Letter to the editor
Another Small Ecosystem Gone
Few will notice that the half-mile stretch of waterway running east-west from Lamb Boulevard to Boulder Highway, part of the ambitious system of interconnected washes and trails leading to the Las Vegas Wash area, is gone.
Like other areas, the Regional Flood Control District has determined that this small ecosystem — alive with small fish, frogs, crawdads, visiting egrets, ducks and more for decades — must be cement-encased. A straight corridor — unlike the corner coming off of the “Miracle Mile,” which definitively required a vigorous structure — this straight, flat, broad wash area was not prone to washouts or abnormal wear. However, it was filled with small animal life and was in the middle of the city.

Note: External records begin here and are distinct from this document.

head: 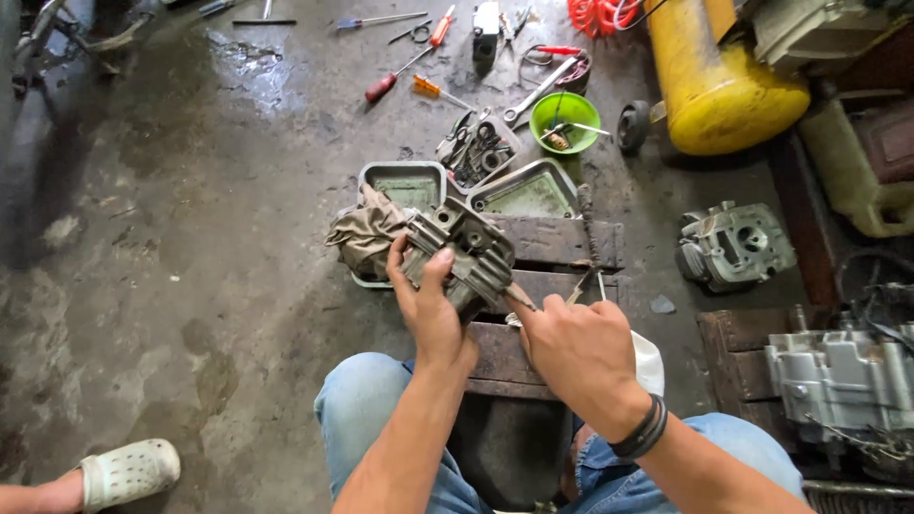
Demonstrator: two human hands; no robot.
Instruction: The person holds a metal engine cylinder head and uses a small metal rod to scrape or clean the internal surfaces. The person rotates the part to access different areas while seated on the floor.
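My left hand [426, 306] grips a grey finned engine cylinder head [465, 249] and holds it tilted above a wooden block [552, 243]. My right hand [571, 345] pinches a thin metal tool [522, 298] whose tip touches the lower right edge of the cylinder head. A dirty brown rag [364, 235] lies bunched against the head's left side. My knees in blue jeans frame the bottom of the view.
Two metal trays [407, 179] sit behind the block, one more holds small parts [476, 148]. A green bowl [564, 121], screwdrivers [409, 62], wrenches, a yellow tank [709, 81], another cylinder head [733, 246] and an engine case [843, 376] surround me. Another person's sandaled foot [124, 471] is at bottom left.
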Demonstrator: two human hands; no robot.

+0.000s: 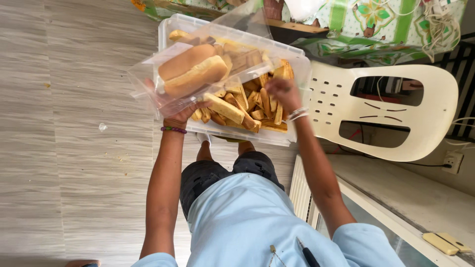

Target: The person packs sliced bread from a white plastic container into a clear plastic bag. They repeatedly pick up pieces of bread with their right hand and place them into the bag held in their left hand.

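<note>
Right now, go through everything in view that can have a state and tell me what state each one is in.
Clear plastic bag: open, two bread buns inside, held up by left hand.
Clear storage bin: uncovered, full of toasted bread sticks.
Right hand: down in the bin, on the sticks; its grip cannot be made out.
Cream plastic chair: unoccupied, beside the bin.

— What was that bag (163,84) in my left hand (179,116) made of?
— Thin clear plastic, glossy and crinkled, over a smooth matt bun (192,69).
— And the tub (292,64)?
— Clear hard plastic; the bread sticks (250,106) looked dry and rough. The chair (396,111) was smooth cream plastic, the floor (74,123) matt wood-grain.
</note>
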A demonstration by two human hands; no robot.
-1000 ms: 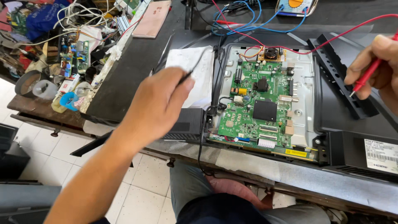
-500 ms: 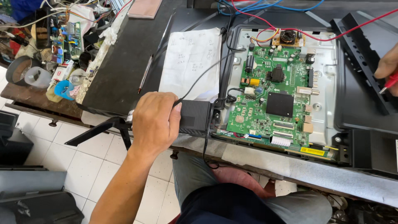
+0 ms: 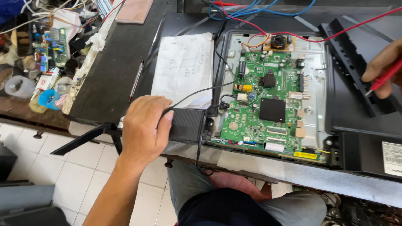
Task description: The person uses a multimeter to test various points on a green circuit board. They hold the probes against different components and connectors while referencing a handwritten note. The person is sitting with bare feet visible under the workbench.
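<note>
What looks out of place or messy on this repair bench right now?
The black power adapter, gripped by the left hand, sits at the bench's front edge, its cord dangling off. At far left, a loose circuit board lies in tangled wires.

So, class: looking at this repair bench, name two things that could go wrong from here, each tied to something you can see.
1. The left hand grips a black power adapter at the bench's very edge; it could slip off and its black cable might tug on the green circuit board.
2. The right hand holds a red probe near the exposed board; a stray touch could perhaps short components.
</note>
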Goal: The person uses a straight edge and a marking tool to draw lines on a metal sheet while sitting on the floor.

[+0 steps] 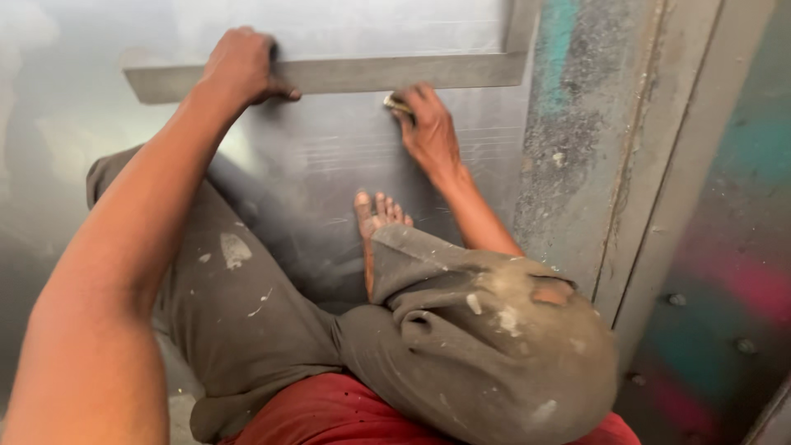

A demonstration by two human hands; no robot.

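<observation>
Left hand (pixel 241 67) pressed flat on steel square (pixel 329 76). Right hand (pixel 428 132) pinched on small scriber (pixel 397 104). Best kept tight against the edge on metal sheet (pixel 329 165).

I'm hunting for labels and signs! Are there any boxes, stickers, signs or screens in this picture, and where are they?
None: no package, label, sign or screen shows.
Metal sheet: grey, flat, scratched with lines, under both hands.
Steel square: grey, L-shaped, held down by the left hand.
Right hand: pinches a small metal scriber.
Painted frame: teal and pink patches, right side.
</observation>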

Now it will be a cement corridor devoid of life other than green algae, and it will have a corresponding cement walking path bordered by cement walls.

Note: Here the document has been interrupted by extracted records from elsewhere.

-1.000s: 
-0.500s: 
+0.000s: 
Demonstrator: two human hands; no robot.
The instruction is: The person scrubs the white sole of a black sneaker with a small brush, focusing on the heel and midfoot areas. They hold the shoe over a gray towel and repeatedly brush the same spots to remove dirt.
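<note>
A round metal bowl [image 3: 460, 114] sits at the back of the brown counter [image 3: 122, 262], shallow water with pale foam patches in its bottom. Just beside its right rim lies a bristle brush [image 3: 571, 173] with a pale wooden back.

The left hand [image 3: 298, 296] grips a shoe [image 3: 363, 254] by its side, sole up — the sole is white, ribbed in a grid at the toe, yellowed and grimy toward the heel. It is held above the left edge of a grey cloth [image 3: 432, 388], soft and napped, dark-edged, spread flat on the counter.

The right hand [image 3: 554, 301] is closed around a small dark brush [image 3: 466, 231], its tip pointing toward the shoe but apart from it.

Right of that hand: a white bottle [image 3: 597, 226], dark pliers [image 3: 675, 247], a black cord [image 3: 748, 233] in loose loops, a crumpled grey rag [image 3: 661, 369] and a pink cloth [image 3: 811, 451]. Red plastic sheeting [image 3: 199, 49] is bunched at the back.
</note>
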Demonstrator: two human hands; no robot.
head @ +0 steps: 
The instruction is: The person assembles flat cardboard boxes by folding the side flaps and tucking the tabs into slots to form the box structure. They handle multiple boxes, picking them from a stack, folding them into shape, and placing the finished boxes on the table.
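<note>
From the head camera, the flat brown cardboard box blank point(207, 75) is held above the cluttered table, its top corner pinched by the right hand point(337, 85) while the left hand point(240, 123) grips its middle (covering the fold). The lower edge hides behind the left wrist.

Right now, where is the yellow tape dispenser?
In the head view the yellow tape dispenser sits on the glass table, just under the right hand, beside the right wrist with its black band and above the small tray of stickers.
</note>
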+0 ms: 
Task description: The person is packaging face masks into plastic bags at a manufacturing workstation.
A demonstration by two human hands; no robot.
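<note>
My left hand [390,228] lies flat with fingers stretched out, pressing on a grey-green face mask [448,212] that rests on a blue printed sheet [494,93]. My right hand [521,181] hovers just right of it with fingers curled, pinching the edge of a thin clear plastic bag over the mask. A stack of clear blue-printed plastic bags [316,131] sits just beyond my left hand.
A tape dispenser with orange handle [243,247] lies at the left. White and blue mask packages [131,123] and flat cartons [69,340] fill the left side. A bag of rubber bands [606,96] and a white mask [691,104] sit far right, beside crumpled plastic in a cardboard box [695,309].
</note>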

Aside from the fundamental miscue of not soliciting input from those of us who are physically adjacent to the wash, the trail system has lacked several things from the beginning. A comprehensive plan, as opposed to the single-segment, multi-city/county approach, has led to cost overruns using private consultants still consulting on how to build a path yet reinvented at every distinct segment and municipality. And since the funding mechanism has no previous constituency, and based on the earlier sale of public lands, there are no outcries for cost overruns and delays of expenditures and completion dates.
Reiterating some ideas I already have shared with project engineers: Allow for safety exits from long, high-walled, enclosed paths; use the adopt-a-quarter-mile concept to help with cleanup efforts; utilize solar-powered CCTV to better surveil the paths; discard any expensive future bridges in favor of dual street and below-street passages; contact those adjacent to the wash tributaries to help foster bird and tree growth conducive to the wash areas; and from this point forward, stop encasing small ecosystems where it is not necessary.